アベックという言葉を初めて聞いた人の中には、意味がよく分からない人もいるのではないでしょうか。アベックの意味や語源、カップルとの違いを解説します。言い換え表現も紹介するので、この機会にアベックの使い方をマスターしましょう。
「アベック」の意味と語源
今やアベックは死語といえるので、意味が分からなくても無理はないでしょう。まずはアベックの意味と語源を解説します。
「恋人同士の二人連れ」
日本で『アベック』というとき、基本的には恋人同士を指します。ただし単に恋人同士を指すというよりは、どこか冷笑的な意味合いが込められています。
昔は今に比べ、恋人関係を人前でさらけ出すことは普通ではありませんでした。そのためアベックといっていた昔の若者は、その言葉にどこかからかいの意味を込めていたのです。
もしアベックを使うときには、ニュアンスに注意する必要があります。なおアベックが盛んに使われていたのは昭和時代で、現在はほとんど使われていません。今の若者同士では伝わらないことが多く、仮に伝わったとしても古臭い印象を与えてしまうでしょう。
「二人または二つのものが同じ行動をする」
アベックには恋人同士という意味だけでなく、二人で何かをすることという意味もあります。たとえば野球で同じチームの二人の選手がホームランを打つことを、アベックホームランといいます。
またバスケットボールやバレーボールなどで、同じチームや国の男女が優勝することをアベック優勝といっていました。現在の似た言葉にカップルやペアがありますが『カップル優勝』や『ペア優勝』ということはありません。
このように、アベックは現在よく使われている言葉とは少し違ったニュアンスを持ちます。
語源はフランス語の「avec」
アベックの語源はフランス語の『avec』です。英語の『with』に相当する言葉で『~と一緒に、~を伴って』という意味があります。例文としては以下が挙げられます。
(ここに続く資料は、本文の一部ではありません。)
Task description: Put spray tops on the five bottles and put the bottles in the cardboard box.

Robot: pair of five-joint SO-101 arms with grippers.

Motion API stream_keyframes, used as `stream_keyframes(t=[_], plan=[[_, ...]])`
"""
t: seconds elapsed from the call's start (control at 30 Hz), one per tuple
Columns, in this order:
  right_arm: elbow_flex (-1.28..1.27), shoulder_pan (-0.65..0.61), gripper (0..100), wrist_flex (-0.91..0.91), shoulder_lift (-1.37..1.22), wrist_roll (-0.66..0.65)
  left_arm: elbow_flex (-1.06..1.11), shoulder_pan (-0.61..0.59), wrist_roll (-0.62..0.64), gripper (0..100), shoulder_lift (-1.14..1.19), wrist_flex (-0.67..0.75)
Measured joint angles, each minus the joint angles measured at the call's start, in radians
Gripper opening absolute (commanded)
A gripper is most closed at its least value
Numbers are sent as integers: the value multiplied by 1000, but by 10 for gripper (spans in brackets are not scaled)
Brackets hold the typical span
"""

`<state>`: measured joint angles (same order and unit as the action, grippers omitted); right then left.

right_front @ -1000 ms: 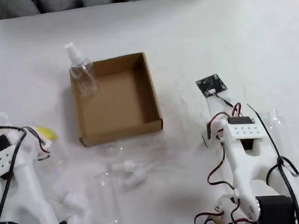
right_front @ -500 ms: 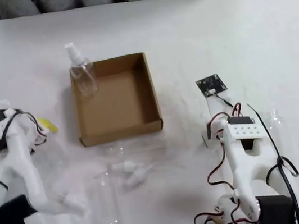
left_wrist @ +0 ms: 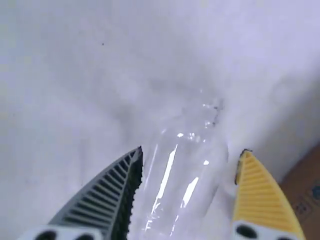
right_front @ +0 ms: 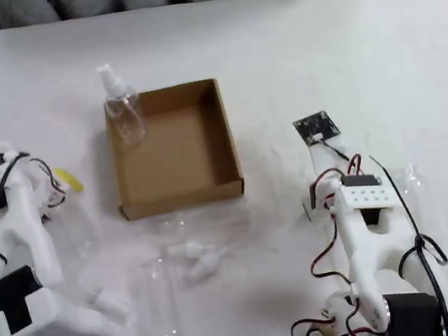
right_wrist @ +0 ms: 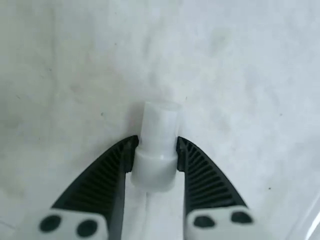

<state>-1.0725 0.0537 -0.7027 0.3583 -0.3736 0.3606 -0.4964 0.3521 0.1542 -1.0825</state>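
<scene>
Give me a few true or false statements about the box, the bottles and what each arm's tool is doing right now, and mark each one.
1. The cardboard box holds five bottles. False: its floor is bare, and just one capped bottle stands at its far left corner.
2. The right tool is clamped on a white spray top. True.
3. A clear bottle sits between the fingers of the left tool, which is open. True.
4. The capped bottle at the box corner is lying on its side. False: it stands upright with its spray top on.
</scene>
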Motion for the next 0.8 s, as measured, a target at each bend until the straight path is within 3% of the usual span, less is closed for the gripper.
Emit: stream_keyframes(t=[0.6,0.8], plan=[[0,0,15,0,0,0,-2,0,0,294,6,0],[0,0,15,0,0,0,-2,0,-71,293,6,0]])
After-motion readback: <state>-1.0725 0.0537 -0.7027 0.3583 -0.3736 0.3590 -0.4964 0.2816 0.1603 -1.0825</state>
「J’ai voyagé avec ma famille.(家族と一緒に旅行した)」
英語のwithが必ずしも男女の関係を表すわけではないように、フランス語としてのavecには恋人という意味はありません。性別や恋人関係にかかわらず、誰かと『一緒に』を表します。
日本で使われる『アベック』はいわゆる和製フランス語といえるでしょう。
英語の「カップル」との違い
恋人を表す言葉として、現在は『カップル』が多く使われています。しかしカップルとアベックは、意味や用法が異なります。両者の違いを見ていきましょう。
「カップル」との違い
恋人同士を指す文脈においては、アベックとカップルはほとんど同じ意味です。両者の違いとしては、語源や死語であるかどうかが挙げられます。
カップルは英語に由来し、本来の英語にも『恋人・夫婦』という意味が含まれます。つまり日本で使われているカップルも、本来の英語の意味に即しているといえるでしょう。
一方、アベックの語源はフランス語です。またアベックは高度経済成長期からバブル経済の崩壊あたりにかけて使われていた言葉で、現在は死語とされています。昭和時代に使われていたのがアベック、平成や令和で使われている言葉がカップルという違いがあるともいえます。
使い方にも違いがある
カップルとアベックは、使い方にも違いがあります。カップルは対象が目の前にいるかどうかにかかわらず使うことができます。
一方でアベックが使われるのは、目の前にその男女がいるときです。当事者がいない場面で「あのアベックは~」という使い方はしません。
また多様性が認められている現代では、カップルは同性の恋人を指す言葉としても使われます。しかし今よりは多様性への理解が及んでいなかった昭和時代では、アベックはもっぱら男女の恋人を指す意味で使われていました。
恋人同士を指す言葉としては、カップルの方が用途が広いといえるでしょう。
「アベック」の別の言い回し
アベックの意味を理解すると、日常生活で使いたくなるかもしれません。しかし特に若者には伝わらないことの方が多いでしょう。そのため別の言葉で言い換えた方が無難です。アベックの言い換え表現を紹介します。
「ペア」
『ペア』は『二人で何かをする』という意味としての『アベック』の言い換え表現として使えます。
『スポーツでペアを組む』『ペアルックをする』『ペアリングを買う』などは現在でも使われている表現であり、およそアベックの意味に合致するでしょう。
またペアは必ずしも恋人同士である必要はありません。この意味でもアベックの用法とマッチします。
「リア充」
『リア充』はいわゆるネットスラングの一つで『恋人同士』という意味での『アベック』の代用表現になりえます。
リア充とは『現実世界(リアル)の生活が充実している人』という意味です。本来は恋人の有無にかかわらず、生活が充実しているならリア充といえます。
しかし生活が充実しているのは、恋人がいたり結婚していたりするからだろうと推測されることから『恋人がいる人』『結婚している人』を指すのが一般的です。